- **Work item**: Transcribe the entire listing exactly.

- **Collected material**:
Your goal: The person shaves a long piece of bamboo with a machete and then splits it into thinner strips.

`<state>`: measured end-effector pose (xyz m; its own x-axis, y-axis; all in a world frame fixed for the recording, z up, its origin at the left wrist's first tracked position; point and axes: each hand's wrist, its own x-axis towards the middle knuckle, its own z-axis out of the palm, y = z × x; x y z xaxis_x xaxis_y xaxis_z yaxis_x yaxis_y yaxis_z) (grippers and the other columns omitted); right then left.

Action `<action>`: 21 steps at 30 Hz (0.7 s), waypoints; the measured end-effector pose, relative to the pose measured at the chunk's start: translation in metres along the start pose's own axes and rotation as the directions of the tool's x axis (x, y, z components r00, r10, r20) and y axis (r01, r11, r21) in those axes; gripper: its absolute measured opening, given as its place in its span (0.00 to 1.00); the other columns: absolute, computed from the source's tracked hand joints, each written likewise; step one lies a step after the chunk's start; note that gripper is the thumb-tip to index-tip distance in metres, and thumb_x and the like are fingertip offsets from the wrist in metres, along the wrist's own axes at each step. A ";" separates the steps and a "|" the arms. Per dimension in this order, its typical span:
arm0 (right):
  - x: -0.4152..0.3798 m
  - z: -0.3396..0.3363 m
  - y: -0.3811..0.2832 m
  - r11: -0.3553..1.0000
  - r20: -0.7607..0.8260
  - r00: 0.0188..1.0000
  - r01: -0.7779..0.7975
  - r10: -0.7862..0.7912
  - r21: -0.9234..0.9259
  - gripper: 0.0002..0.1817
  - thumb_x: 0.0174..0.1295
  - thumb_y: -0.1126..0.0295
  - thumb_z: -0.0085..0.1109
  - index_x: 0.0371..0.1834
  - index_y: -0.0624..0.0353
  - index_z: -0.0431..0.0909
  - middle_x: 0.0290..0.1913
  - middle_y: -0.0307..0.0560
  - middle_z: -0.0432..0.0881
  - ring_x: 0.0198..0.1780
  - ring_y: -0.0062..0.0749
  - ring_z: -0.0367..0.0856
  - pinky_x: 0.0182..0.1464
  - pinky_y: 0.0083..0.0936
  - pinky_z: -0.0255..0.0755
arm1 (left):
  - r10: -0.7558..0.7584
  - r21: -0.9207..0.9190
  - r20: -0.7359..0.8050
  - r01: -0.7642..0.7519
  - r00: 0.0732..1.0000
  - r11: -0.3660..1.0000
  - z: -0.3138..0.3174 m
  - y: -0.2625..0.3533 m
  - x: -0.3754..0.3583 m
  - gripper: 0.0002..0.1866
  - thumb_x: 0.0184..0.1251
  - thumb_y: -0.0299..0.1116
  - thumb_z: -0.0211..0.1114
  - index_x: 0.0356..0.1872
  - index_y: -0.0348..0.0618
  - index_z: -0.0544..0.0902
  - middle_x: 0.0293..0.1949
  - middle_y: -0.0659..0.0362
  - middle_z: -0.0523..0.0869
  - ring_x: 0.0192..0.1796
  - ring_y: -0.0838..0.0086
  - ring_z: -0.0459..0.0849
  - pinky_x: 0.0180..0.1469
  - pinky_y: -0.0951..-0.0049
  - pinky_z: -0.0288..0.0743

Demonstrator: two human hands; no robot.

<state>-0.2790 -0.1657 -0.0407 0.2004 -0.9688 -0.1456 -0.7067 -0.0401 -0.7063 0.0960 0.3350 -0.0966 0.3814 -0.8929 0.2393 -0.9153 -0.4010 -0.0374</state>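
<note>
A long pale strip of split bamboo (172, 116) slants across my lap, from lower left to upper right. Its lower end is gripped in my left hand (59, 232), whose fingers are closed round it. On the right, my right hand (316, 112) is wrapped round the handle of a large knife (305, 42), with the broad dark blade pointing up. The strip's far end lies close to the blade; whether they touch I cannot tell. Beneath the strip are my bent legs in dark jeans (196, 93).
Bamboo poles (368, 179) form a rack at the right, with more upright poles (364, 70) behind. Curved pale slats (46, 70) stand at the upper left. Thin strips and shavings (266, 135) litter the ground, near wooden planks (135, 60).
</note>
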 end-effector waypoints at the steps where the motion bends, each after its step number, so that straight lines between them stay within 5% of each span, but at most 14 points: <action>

- **Task output**:
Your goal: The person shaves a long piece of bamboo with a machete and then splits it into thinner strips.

`<state>`: measured end-effector pose (xyz m; its own x-axis, y-axis; all in a world frame fixed for the recording, z up, its origin at the left wrist's first tracked position; point and axes: each hand's wrist, its own x-axis towards the middle knuckle, its own z-axis out of the palm, y = z × x; x y z xaxis_x xaxis_y xaxis_z yaxis_x yaxis_y yaxis_z) (grippers and the other columns omitted); right then left.

Action `<action>`: 21 steps at 30 Hz (0.7 s), waypoints; the measured end-effector pose, relative to the pose measured at the chunk's start: translation in metres along the start pose's own axes and rotation as the directions of the tool's x axis (x, y, z components r00, r10, r20) and y axis (r01, r11, r21) in those axes; gripper: its absolute measured opening, given as its place in its span (0.00 to 1.00); the other columns: absolute, computed from the source's tracked hand joints, each written likewise; step one lies a step after the chunk's start; note that gripper is the thumb-tip to index-tip distance in metres, and thumb_x and the like are fingertip offsets from the wrist in metres, along the wrist's own axes at each step. A ";" separates the steps and a "|" the arms. Per dimension in this order, its typical span:
arm0 (right):
  - x: -0.4152..0.3798 m
  - z: -0.3396..0.3363 m
  - y: -0.3811..0.2832 m
  - r11: -0.3553..1.0000
  - r20: -0.7607..0.8260
  - r00: 0.0188..1.0000
  - r01: -0.7779..0.7975
  - r10: -0.7862..0.7912
  - r21: -0.9234..0.9259
  - gripper: 0.0002..0.1817
  - thumb_x: 0.0174..0.1295
  - thumb_y: -0.1126..0.0295
  - thumb_z: -0.0085..0.1109
  - index_x: 0.0371..0.1834
  - index_y: -0.0624..0.0353
  - index_z: -0.0431..0.0909
  - middle_x: 0.0290..0.1913
  - middle_y: -0.0307..0.0560
  - middle_z: -0.0432..0.0881
  - ring_x: 0.0198..0.1780
  - ring_y: -0.0062..0.0749
  - ring_z: -0.0367..0.0856
  - pinky_x: 0.0182..0.1464
  - pinky_y: 0.0083..0.0936
  - pinky_z: -0.0255..0.0755
arm1 (left):
  - r10: -0.7558..0.7584
  - r21: -0.9207..0.9190
  - r20: -0.7359..0.8050
  - r01: -0.7642..0.7519
  - r00: 0.0732..1.0000
  - r11: -0.3660..1.0000
  - z: -0.3138..0.3174 m
  - y: -0.2625..0.3533 m
  - x: -0.3754..0.3583 m
  - gripper: 0.0002..0.1866
  - thumb_x: 0.0184..0.1251
  - thumb_y: -0.0299..0.1116
  - thumb_z: -0.0211..0.1114
  - index_x: 0.0356..0.1872
  - index_y: -0.0348..0.0618
  - index_z: -0.0544..0.0902
  - middle_x: 0.0293..0.1949
  - middle_y: -0.0659..0.0362
  - middle_z: -0.0523..0.0869
  - ring_x: 0.0192..0.1796
  - ring_y: -0.0838..0.0086
  - ring_z: -0.0459..0.0849
  - pinky_x: 0.0180..0.1469
  - pinky_y: -0.0951..-0.0049
  - pinky_z: -0.0288..0.0743

Demonstrator: two human hands; no robot.

<state>-0.2790 -0.1657 -0.0407 0.2004 -0.9688 -0.1456 -0.7067 -0.0401 -0.7063 0.0960 0.3350 -0.0966 0.3814 -0.8929 0.2393 -0.9153 -0.4010 -0.0374</state>
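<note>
A long pale strip of split bamboo (172, 116) slants across my lap, from lower left to upper right. Its lower end is gripped in my left hand (59, 232), whose fingers are closed round it. On the right, my right hand (316, 112) is wrapped round the handle of a large knife (305, 42), with the broad dark blade pointing up. The strip's far end lies close to the blade; whether they touch I cannot tell. Beneath the strip are my bent legs in dark jeans (196, 93).
Bamboo poles (368, 179) form a rack at the right, with more upright poles (364, 70) behind. Curved pale slats (46, 70) stand at the upper left. Thin strips and shavings (266, 135) litter the ground, near wooden planks (135, 60).
</note>
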 end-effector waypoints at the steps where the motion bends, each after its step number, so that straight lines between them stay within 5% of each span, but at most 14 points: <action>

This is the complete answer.